Le gouvernement israélien a approuvé d’un vaste programme visant à finaliser l’alyah de la communauté Bnei Menashe, installée dans les États de Mizoram et Manipur, dans le nord-est de l’Inde. Selon la décision présentée conjointement par le Premier ministre Benjamin Netanyahou et le ministre de l’Alyah et de l’Intégration Ofir Sofer, quelque 5 800 membres de cette communauté devraient immigrer en Israël d’ici 2030.
Le plan prévoit l’arrivée d’environ 1 200 personnes d’ici fin 2026, financée à hauteur de 90 millions de shekels. Le budget couvre l’ensemble du parcours d’intégration : conversion, accueil dans des centres d’absorption, allocations, apprentissage de l’hébreu ainsi que soutien à l’éducation et à l’emploi. Dans une deuxième phase, 4 600 autres membres de la communauté rejoindront Israël d’ici 2030, permettant l’unification de familles parfois séparées depuis des années. Environ 4 000 Bnei Menashe ont déjà immigré au cours des deux dernières décennies.
Conformément à une décision gouvernementale de 2007 encadrant l’entrée de groupes candidats à la conversion et à la citoyenneté, une délégation composée de représentants du rabbinat, du ministère de l’Alyah, de l’Autorité de la population, du ministère des Affaires étrangères et de l’Agence juive se rendra en Inde dans la semaine à venir pour vérifier l’éligibilité des candidats. Après approbation par le grand rabbin séfarade et président du Grand Rabbinat, les nouveaux immigrants entreront en Israël avec un visa A/5.
Les Bnei Menashe seront majoritairement installés à Nof HaGalil et dans d’autres localités du nord du pays, dans le cadre d’un projet de développement régional mené avec le ministre Ze’ev Elkin, responsable de la reconstruction du Nord.

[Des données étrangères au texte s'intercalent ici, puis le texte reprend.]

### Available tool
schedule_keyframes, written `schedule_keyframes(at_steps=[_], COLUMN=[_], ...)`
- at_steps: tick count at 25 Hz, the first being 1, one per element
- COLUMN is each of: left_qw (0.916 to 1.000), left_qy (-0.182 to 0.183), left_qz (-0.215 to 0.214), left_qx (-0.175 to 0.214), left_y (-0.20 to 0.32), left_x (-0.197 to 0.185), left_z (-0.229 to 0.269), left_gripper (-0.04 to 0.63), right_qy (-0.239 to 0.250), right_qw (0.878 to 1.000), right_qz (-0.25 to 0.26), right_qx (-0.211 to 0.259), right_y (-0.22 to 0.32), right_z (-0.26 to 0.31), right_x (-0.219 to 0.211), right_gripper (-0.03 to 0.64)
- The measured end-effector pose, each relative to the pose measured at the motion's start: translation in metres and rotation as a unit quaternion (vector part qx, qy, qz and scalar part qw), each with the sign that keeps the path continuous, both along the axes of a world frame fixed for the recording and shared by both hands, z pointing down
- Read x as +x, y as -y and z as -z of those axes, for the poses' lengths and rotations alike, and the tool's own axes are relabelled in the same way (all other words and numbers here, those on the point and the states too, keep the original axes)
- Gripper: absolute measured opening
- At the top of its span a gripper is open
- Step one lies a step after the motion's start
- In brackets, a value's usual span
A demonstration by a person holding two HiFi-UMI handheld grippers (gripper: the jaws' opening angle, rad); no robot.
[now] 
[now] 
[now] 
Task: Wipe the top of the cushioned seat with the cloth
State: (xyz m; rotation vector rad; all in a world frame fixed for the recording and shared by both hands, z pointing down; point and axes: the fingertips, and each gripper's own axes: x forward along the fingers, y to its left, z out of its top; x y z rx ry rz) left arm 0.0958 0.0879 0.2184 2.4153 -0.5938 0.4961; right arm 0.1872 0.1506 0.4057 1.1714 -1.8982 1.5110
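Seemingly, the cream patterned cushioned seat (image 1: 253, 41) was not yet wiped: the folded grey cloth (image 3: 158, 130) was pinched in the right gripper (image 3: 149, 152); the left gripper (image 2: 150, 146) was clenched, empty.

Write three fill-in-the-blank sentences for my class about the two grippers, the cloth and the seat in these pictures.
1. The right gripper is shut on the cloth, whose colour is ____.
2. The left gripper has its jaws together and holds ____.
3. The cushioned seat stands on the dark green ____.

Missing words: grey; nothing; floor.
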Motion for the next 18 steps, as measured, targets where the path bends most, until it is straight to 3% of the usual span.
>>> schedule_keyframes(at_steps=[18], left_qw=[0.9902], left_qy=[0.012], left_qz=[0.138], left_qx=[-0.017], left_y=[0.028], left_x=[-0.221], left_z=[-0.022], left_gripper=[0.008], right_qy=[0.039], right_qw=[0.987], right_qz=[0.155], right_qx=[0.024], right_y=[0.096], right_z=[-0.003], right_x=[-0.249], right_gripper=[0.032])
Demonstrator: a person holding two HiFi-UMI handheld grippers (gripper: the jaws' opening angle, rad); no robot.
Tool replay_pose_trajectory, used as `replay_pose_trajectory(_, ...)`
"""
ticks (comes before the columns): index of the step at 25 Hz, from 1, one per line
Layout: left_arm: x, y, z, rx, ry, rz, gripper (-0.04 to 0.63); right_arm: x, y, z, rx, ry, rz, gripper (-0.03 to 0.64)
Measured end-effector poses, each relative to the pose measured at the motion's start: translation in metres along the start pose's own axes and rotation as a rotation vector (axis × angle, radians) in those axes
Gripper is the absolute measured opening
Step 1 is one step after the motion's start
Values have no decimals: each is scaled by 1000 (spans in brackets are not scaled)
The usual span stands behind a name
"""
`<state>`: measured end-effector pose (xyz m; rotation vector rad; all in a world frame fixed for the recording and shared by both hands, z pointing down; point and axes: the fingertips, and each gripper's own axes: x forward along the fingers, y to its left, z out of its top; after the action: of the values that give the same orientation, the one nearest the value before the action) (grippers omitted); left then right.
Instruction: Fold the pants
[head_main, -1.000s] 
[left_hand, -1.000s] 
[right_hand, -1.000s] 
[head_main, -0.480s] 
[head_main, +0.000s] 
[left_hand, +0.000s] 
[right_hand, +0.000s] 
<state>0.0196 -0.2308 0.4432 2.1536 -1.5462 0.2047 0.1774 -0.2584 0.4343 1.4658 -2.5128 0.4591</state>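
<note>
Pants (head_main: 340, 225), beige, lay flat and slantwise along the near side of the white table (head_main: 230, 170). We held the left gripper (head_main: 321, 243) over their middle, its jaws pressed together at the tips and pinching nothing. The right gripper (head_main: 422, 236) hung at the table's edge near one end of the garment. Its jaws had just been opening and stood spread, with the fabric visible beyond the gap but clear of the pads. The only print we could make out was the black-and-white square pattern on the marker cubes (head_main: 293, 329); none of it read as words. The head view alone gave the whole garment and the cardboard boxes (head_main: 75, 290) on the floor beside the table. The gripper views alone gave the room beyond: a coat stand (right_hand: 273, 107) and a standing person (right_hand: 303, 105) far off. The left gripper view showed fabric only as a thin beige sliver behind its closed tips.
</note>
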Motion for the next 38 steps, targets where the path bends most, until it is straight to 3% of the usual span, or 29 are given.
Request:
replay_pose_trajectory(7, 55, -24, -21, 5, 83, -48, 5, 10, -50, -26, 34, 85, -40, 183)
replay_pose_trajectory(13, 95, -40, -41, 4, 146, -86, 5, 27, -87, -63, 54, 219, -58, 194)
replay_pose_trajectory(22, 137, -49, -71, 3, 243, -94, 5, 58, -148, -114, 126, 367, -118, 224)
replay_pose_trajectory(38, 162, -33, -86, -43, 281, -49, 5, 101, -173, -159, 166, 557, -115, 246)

Netanyahou a salué une “décision importante et profondément sioniste”, affirmant qu’elle contribuera à renforcer la Galilée. Le ministre de l’Alyah Ofir Sofer a évoqué un processus “porteur de bénédiction”, tandis que le ministre des Finances Betsalel Smotrich a célébré un “retour attendu depuis des générations”.
Ce programme implique également la coopération de plusieurs ministères, dont ceux des Affaires étrangères, de la Justice, du Logement, de l’Énergie, de la Culture, de l’Environnement et de la Diaspora.